"Make it so." With those stirring words, Capt. Jean-Luc Picard launches the starship USS Enterprise to yet another distant corner of the galaxy in search of knowledge and ever-higher ratings for "Star Trek: The Next Generation."
To boldly go where no one has gone before, every week, requires an awe-inspiring range of technology, from warp engines that push the Enterprise many times faster than the speed of light to food replicators that materialize cups of piping hot tea for the homesick Starfleet crew.
That technology is a big part of the television show's allure -- showing a world 400 years in the future where science and engineering have greatly improved the human condition.
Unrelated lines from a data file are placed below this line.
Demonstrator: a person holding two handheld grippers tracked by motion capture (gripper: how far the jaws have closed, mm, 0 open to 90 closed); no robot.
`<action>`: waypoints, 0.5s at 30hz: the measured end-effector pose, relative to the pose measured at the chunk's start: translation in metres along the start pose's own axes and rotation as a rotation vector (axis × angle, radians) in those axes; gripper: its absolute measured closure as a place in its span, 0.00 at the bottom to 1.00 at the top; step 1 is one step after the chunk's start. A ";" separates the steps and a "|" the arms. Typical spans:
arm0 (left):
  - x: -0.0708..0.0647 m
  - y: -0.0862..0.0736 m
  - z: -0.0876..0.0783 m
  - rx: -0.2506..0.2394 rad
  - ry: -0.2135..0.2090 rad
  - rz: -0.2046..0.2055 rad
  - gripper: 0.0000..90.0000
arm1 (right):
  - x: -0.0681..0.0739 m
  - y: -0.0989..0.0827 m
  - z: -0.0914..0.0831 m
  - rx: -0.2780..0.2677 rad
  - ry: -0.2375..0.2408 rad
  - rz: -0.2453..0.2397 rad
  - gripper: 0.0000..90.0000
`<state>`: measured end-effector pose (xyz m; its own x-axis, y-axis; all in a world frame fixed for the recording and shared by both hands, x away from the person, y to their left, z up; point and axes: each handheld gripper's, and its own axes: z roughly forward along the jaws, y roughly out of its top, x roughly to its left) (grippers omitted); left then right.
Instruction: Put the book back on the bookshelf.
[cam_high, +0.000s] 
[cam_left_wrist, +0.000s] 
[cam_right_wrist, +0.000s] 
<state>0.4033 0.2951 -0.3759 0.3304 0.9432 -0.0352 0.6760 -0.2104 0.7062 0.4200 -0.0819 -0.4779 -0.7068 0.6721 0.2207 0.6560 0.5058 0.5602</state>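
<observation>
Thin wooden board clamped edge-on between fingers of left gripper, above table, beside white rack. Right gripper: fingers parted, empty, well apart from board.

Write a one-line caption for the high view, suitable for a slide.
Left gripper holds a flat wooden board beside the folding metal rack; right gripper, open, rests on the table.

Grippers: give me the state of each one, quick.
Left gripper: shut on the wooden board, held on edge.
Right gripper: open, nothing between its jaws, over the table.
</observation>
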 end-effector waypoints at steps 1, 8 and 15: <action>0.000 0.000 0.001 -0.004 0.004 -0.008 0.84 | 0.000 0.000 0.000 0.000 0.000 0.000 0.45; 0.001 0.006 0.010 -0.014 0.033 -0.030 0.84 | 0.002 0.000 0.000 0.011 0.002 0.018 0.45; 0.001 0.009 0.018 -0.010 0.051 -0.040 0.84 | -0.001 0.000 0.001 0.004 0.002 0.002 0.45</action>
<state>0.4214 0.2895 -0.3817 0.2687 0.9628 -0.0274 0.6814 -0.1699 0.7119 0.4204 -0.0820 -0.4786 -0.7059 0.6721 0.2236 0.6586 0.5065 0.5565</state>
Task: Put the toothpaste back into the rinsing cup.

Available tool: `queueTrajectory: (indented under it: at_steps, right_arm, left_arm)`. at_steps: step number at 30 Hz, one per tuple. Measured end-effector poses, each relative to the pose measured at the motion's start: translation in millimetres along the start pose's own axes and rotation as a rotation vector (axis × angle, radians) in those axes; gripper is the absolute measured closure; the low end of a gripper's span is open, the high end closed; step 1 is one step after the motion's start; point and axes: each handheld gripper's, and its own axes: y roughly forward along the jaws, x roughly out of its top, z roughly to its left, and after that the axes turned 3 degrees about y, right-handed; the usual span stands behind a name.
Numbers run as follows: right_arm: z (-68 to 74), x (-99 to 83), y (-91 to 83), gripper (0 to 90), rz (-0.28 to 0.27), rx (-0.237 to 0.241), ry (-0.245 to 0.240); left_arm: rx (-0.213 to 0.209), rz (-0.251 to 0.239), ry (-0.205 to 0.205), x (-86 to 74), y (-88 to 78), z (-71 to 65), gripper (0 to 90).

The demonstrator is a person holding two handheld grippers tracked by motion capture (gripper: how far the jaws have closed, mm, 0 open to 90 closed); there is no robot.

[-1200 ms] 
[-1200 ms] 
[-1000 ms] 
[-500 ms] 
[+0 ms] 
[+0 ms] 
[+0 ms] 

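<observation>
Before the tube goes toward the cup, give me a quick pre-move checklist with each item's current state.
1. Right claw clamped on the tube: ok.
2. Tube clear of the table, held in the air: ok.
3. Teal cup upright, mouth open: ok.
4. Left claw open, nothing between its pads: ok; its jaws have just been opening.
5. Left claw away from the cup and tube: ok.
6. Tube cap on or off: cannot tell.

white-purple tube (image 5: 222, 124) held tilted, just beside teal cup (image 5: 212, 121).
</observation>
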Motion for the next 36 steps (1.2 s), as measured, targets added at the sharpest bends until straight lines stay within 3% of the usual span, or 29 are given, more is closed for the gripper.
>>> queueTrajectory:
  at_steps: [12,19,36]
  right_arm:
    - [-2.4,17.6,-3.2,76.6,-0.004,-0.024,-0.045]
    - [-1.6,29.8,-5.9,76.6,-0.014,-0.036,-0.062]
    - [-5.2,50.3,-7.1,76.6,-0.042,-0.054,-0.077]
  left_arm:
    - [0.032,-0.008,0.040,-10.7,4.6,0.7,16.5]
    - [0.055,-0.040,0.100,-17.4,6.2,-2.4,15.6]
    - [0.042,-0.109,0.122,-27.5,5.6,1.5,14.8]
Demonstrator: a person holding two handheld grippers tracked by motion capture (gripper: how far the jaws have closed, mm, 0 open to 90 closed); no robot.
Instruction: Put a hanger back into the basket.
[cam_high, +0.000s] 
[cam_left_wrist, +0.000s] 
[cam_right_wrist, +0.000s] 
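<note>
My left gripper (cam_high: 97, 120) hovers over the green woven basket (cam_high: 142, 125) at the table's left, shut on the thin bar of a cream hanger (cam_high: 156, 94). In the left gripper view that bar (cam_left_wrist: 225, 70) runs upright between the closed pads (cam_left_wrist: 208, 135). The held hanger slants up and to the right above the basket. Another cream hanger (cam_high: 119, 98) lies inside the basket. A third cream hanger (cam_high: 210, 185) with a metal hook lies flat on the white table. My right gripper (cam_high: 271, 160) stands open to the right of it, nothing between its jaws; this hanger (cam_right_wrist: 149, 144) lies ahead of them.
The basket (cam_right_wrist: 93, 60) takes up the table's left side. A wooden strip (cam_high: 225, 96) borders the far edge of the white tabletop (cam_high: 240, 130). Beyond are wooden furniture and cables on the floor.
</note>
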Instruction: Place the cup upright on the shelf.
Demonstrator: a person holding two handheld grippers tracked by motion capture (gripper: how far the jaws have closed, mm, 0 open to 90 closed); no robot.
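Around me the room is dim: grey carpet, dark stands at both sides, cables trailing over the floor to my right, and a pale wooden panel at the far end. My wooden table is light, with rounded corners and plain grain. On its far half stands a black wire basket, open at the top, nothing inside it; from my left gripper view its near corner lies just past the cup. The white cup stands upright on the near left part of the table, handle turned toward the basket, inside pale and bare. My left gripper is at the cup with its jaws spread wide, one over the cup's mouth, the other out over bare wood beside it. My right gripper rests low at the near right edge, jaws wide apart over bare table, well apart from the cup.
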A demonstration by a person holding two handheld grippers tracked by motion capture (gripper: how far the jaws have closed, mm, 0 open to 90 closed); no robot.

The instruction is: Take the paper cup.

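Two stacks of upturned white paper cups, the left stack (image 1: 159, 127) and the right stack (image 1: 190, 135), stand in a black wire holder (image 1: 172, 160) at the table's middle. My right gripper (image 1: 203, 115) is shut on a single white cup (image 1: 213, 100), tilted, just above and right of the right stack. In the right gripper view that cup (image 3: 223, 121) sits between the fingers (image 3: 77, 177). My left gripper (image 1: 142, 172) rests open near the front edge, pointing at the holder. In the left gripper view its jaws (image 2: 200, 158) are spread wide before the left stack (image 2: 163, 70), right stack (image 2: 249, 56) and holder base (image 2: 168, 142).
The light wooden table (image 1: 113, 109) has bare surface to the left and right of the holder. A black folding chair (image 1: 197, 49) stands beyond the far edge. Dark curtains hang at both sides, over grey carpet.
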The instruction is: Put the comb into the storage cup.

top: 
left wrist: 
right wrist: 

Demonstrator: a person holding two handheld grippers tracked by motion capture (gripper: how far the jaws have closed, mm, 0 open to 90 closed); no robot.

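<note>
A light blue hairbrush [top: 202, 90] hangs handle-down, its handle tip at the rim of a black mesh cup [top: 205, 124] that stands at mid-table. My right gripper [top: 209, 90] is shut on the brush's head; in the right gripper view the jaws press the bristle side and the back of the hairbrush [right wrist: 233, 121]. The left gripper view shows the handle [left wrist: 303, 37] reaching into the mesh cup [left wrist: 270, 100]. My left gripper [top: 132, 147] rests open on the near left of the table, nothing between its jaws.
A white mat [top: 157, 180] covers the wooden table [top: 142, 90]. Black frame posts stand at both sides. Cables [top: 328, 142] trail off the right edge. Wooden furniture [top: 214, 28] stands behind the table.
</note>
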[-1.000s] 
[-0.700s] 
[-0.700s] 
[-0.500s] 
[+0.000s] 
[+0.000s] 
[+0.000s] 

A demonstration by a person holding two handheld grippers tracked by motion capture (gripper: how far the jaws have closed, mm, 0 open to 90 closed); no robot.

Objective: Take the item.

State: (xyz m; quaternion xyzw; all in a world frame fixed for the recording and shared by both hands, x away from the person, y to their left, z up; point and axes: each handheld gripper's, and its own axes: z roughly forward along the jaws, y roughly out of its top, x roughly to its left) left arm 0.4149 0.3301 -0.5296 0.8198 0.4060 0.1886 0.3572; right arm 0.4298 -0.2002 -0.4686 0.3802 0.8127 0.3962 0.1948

But do we really have to wait until the 24th century for all these high-tech wonders?
Maybe not. Surprisingly, much of the futuristic equipment depicted on "Star Trek: The Next Generation" might arrive in our lifetimes. And some of it is being developed in Silicon Valley, Calif.
The production designers at Paramount Pictures in Los Angeles who create the "look and feel" of Star Trek have taken a deliberately conservative approach, introducing many concepts that are only 10 or 20 years from changing our lives. They have also struggled to portray a consistent vision that stays (mostly) within the bounds of scientific reality.
Two art directors on the show, Michael Okuda and Rick `f Sternbach, even wrote a book called "Star Trek: The Next Generation Technical Manual," published by Pocket Books in November, with detailed descriptions of such essential systems as the transporter and photon torpedoes.
"Star Trek" creator Gene Roddenberry, who died in October at age 70, always stressed a realistic approach to technology -- avoiding depictions of computers as long rows of blinking lights, for example, just because blinking lights look good on television.
"He wanted to show the technology being so extremely advanced that it was simple," says Mr. Okuda.
To get a sense of which elements of Star Trek technology will arrive in the next generation, we asked Silicon Valley experts.
Here are their answers.
* Technology: Two-way Video
What it does: Visual phone calls
Prospects: Almost in your living room
On "Star Trek," the crew doesn't just talk to aliens on nearby spaceships. They see each other on the giant viewscreen at the front of the main bridge.
This isn't a view of the future, except perhaps for the aliens. Corporations can now buy two-way videoconferencing systems for less than $50,000, and business meetings by video are starting to become much more commonplace.
Next month, AT&T says, it will start shipping the $1,500 Videophone 2500, which can be installed on a regular phone line. That's prohibitively expensive for the mass market, but prices are likely to dip under $1,000 within two years.
John Walsh, senior vice president of Compression Labs Inc. in San Jose, Calif., says most home telephones will probably include a video screen within 10 years. CLI helped design the Videophone and is also working on video systems that will fit inside personal computers.
Two-way video will ultimately be used for much more than just face-to-face family telephone calls. The screens can be a source for all types of visual information, Mr. Walsh says -- anything from home shopping catalogs to highlights of a basketball game.
* Technology: Medical scanner
What it does: Instant diagnosis
With a medical tricorder from the Enterprise sick bay, just about anybody can be a doctor.
The handy little device, about the size of a videocassette, gives an instant diagnosis of almost any ailment or injury.
Medical technology might create something like the tricorder within the next century, perhaps based on positron emission tomography, or PET scanning, a new way of looking into the body that is just now reaching hospitals.
PET scanners can view bodily functions, such as heartbeat and brain activity, as they happen, unlike X-rays and other scanning technology that show only physical structures. Today, PET scanners are huge machines, but they might shrink.
Dr. Ralph Pelligra, chief medical officer at NASA's Ames Research Center in Mountain View, said the combination of a hand-held PET scanner and medical computer could provide instant medical evaluation.
"This is liable to run the doctor out of business, because anybody could make a diagnosis and start treatment," Dr. Pelligra said. Of course, he quickly added, medical science is likely to grow so complicated in the future that doctors would still be needed for the more difficult cases.
Another advance likely in the 21st century, rather than the 24th, is vision for the blind. On "Star Trek," blind Lt. Cmdr. Geordi LaForge wears a visor that transmits visual information directly to his optic nerve.
In 20 or 30 years, one researcher said, a small computer chip wired into the optic nerve could provide the blind with sufficient vision to detect motion and distinguish the rough outline of large objects.
Scientists have already created a device called a cochlear implant for the deaf that translates sound into electrical impulses piped to the inner ear.
Approximately 3,000 profoundly deaf patients are now getting at least a semblance of hearing from these cochlear implants.